Question about using GRU in batch graph node features


I have a question about the GRU used in /chem/ Suppose the batch graph contains two dglgraph. The first dglgrpha g1 has 4 nodes, and the second one g2 has 5 nodes The node features should be feed into the GRU independently. That is g1[new] = self.gru(g1, g1_hidden), g2[new] =self.gru(g2, g2_hidden). However, in the current code, this is [g1, g2] = self.gru([g1, g2], [g1, g2]_hidden) because of the batch graph. This is strange because GRU is sequence related, but there is no relationship between the last node in g1 and the first node in g2. Is my understanding of this correct? If yes, could you please give me some suggestions about how to solve this? Thanks.

Sorry I think I understand it now. The answer is the direction of GRU used here is forwarding from up to down layers, instead of forwarding from first node to last node. Thanks.

1 Like

Sorry to bother again. I realised that I still have questions here. Is there any built-in function to run a sequence based layer on the subgraph? Suppose g is a batch graph of [g1, g2], where g1 is [n1, n2, n3], g2 is [n4, n5, n6, n7]. I want to build a Transformer layer by the sequence of the subgraph (e.g, h1, h2, h3 = Transformer([n1, n2, n3]). The example of Transformer is based on a complete graph (each node has edges with every node in that graph). Is there any methods for non-complete graph? Thanks a lot.
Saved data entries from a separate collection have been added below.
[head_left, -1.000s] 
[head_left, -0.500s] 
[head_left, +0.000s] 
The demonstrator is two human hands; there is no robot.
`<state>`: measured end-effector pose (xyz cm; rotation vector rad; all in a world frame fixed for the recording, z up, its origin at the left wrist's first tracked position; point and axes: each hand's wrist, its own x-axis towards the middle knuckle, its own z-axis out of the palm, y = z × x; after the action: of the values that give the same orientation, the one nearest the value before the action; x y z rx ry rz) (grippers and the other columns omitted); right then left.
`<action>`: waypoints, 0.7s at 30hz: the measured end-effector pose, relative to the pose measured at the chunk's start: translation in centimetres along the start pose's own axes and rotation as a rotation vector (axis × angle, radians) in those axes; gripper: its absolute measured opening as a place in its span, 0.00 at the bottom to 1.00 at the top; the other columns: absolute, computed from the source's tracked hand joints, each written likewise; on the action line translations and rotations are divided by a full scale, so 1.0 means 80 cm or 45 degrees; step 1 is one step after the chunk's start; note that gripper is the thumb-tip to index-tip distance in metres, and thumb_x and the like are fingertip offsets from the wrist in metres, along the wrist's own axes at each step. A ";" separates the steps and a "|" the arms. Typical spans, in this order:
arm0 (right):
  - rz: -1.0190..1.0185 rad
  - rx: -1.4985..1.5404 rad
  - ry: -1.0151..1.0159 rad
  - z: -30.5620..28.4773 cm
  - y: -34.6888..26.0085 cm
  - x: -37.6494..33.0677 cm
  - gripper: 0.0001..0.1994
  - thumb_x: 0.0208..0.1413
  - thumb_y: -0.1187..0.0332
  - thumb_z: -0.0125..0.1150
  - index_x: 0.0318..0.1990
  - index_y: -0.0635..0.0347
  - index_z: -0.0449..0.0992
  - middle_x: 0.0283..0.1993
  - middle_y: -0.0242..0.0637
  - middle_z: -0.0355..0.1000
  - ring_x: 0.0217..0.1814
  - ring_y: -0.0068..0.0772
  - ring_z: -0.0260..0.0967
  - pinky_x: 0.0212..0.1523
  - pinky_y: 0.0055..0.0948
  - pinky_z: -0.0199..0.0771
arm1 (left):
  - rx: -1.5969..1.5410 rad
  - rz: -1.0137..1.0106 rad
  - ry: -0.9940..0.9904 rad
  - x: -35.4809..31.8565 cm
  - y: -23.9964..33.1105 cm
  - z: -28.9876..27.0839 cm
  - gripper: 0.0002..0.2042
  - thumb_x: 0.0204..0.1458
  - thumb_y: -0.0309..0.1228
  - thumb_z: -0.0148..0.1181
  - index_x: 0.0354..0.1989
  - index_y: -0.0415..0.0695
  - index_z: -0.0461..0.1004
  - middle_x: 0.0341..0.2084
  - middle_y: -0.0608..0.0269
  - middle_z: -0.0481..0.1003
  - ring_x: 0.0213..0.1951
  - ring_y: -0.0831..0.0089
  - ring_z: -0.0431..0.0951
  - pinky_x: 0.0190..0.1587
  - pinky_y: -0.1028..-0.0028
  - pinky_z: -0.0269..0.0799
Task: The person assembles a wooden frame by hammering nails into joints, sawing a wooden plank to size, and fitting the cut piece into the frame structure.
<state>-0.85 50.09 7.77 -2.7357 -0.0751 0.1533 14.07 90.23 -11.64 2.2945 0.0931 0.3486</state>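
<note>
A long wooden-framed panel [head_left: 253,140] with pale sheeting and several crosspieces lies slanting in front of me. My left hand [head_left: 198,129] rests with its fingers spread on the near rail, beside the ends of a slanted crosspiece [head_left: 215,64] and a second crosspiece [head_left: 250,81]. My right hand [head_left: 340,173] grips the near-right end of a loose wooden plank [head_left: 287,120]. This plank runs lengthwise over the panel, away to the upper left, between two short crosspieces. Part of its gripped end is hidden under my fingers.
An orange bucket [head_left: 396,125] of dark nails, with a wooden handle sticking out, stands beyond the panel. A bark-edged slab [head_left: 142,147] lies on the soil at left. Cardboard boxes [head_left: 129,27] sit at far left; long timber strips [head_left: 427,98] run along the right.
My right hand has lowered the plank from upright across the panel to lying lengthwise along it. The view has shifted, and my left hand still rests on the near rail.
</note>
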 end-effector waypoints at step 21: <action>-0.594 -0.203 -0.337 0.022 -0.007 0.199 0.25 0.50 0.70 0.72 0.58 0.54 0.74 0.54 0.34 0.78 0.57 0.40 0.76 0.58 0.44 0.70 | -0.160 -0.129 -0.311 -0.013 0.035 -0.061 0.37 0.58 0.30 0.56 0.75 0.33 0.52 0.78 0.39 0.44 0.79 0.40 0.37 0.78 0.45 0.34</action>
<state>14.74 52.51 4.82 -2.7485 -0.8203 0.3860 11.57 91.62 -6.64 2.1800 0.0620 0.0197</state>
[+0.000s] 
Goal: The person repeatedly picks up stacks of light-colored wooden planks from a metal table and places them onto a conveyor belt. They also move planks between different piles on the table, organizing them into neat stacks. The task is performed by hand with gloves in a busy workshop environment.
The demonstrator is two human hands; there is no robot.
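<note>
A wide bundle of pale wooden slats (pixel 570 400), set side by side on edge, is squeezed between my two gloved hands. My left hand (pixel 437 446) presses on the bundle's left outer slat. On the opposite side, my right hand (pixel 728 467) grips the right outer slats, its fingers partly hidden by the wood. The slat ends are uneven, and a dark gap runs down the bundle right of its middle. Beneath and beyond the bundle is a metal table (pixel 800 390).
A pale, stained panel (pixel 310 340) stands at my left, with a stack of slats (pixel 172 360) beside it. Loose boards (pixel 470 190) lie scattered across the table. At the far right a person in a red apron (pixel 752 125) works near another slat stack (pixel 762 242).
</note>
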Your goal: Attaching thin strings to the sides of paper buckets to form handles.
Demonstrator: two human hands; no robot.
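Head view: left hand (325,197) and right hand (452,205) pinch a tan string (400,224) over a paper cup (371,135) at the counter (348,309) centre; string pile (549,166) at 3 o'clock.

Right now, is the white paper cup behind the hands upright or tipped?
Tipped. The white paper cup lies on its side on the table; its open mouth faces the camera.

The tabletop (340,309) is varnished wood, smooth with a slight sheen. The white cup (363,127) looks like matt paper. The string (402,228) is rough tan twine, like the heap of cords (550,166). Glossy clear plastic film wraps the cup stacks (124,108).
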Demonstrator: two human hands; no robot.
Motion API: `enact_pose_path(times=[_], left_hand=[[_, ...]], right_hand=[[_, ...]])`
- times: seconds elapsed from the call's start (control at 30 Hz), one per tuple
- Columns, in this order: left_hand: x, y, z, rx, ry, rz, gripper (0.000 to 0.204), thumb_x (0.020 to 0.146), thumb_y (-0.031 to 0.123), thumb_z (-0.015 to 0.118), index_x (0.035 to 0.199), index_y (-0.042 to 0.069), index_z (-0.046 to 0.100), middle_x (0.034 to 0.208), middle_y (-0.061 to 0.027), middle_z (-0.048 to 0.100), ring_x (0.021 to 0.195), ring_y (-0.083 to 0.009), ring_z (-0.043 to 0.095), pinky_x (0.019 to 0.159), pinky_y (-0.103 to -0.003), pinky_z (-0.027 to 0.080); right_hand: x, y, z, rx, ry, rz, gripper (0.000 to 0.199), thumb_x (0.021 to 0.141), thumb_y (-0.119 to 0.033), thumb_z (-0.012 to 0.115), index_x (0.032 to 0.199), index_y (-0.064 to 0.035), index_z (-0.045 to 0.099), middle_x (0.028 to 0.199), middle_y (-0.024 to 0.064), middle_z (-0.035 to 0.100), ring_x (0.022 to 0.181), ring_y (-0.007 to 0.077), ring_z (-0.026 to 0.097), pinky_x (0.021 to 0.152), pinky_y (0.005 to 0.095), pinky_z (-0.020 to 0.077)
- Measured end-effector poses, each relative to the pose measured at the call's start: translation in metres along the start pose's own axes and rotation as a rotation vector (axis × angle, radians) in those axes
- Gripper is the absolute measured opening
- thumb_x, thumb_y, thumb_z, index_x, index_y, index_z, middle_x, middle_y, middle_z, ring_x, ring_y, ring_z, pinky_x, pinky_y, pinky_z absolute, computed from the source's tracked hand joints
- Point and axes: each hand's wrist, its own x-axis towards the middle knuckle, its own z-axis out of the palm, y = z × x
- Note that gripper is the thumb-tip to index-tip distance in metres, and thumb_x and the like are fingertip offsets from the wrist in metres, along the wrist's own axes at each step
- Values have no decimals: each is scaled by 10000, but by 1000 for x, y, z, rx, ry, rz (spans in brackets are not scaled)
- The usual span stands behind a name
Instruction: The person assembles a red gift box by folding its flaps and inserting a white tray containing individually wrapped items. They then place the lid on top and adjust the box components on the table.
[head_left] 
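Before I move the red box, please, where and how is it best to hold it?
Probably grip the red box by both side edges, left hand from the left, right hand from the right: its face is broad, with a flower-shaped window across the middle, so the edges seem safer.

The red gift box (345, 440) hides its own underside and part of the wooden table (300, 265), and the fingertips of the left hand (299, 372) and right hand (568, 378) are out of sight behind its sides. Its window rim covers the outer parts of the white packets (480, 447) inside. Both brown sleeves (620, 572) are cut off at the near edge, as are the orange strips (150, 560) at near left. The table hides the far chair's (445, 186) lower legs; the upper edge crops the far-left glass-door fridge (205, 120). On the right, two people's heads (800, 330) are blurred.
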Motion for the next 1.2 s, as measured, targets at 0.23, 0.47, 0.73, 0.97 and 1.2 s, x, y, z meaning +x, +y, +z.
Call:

Could you elaborate a bit more? Why whether graphs are complete will make a difference?

Hi Mufei,

I will try to explain what I want to do. These code may not work, just for explanation.
The following is what I want to do with a single graph.

import dgl
import torch as th

def attention(query, key, value, mask=None, dropout=None):
    "Compute 'Scaled Dot Product Attention'"
    d_k = query.size(-1)
    scores = torch.matmul(query, key.transpose(-2, -1)) \
             / math.sqrt(d_k)
    if mask is not None:
        scores = scores.masked_fill(mask == 0, -1e9)
    p_attn = F.softmax(scores, dim = -1)
    if dropout is not None:
        p_attn = dropout(p_attn)
    return torch.matmul(p_attn, value), p_attn

x = th.randn(3, 10)
g.ndata['x'] = x
q = nn.Linear(10, 20)(g.ndata['x'])
k = nn.Linear(10, 20)(g.ndata['x'])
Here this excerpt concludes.